WORK INSTRUCTIONS
Although the data below holds other lines too, output only those from the line with "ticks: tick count" up to and including the line with "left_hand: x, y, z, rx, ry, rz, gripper", exactly as they appear.
++++++++++++++++++++
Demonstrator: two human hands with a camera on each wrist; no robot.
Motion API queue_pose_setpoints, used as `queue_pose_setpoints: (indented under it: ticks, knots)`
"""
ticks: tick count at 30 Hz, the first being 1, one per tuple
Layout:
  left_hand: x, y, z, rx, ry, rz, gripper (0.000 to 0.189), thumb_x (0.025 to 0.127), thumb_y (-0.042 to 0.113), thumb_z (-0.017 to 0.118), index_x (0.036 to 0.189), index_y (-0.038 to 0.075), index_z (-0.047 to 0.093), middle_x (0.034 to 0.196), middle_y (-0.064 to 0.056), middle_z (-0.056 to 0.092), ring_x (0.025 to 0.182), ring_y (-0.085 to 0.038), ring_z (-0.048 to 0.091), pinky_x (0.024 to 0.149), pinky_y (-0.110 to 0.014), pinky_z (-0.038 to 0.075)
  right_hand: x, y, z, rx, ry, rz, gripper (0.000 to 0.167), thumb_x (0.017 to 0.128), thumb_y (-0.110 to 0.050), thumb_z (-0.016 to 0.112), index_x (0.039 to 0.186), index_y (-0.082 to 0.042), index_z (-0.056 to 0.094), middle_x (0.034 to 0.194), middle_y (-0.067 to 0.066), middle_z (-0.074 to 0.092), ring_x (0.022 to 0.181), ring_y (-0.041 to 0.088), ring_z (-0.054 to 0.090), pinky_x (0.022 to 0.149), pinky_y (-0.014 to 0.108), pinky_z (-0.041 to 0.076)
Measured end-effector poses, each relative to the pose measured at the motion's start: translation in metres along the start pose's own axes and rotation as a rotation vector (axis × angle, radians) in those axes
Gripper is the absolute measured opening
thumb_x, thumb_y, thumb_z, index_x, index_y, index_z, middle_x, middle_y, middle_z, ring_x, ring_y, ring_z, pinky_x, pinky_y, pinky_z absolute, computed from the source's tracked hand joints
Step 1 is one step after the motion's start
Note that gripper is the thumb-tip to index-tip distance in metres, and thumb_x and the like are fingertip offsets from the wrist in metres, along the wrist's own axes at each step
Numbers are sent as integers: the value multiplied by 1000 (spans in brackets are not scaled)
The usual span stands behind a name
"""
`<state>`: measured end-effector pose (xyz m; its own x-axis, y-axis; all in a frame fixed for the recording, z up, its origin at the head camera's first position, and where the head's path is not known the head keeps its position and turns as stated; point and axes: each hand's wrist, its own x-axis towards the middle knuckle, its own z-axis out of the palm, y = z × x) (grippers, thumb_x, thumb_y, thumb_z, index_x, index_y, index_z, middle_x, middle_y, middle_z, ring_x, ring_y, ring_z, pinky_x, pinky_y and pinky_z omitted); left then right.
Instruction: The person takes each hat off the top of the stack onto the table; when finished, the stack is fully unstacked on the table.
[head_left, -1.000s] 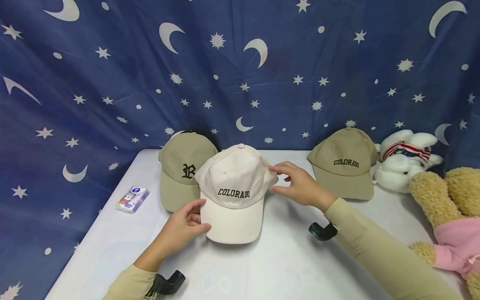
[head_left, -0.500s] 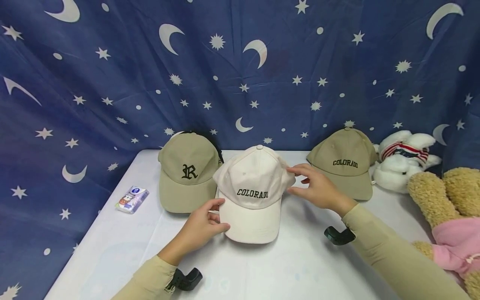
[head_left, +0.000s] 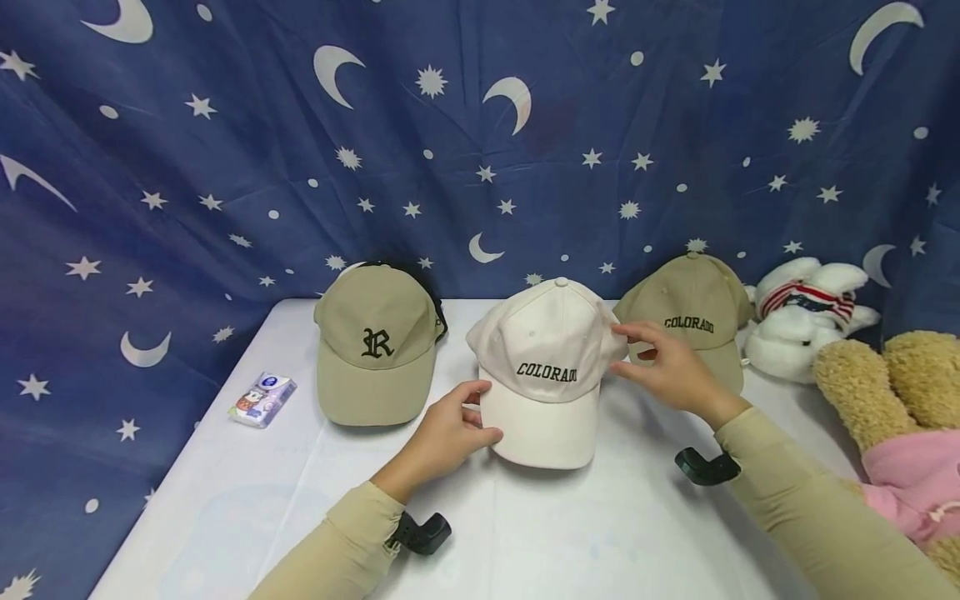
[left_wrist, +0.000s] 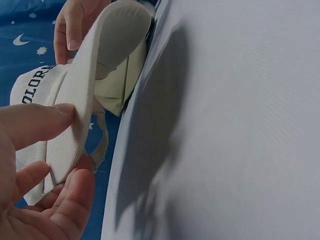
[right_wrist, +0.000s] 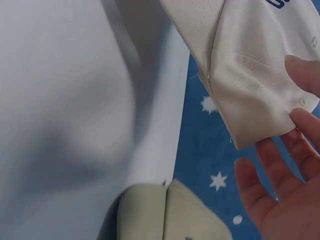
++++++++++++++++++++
SOLUTION
ticks: tick count at 30 Hz, the first being 1, one per tuple
Layout:
  left_hand: x, y, z, rx, ry, rz, gripper (0.000 to 0.189), thumb_x (0.025 to 0.127), thumb_y (-0.042 to 0.113), thumb_z (-0.017 to 0.118), index_x (0.036 to 0.189), index_y (-0.038 to 0.075), index_z (-0.047 to 0.093), middle_x (0.034 to 0.196), middle_y (-0.064 to 0.056), middle_z (-0.056 to 0.092), ring_x (0.025 to 0.182), ring_y (-0.085 to 0.038), ring_z (-0.048 to 0.091), pinky_x (0.024 to 0.149), pinky_y (-0.110 to 0.014), pinky_z (-0.038 to 0.075)

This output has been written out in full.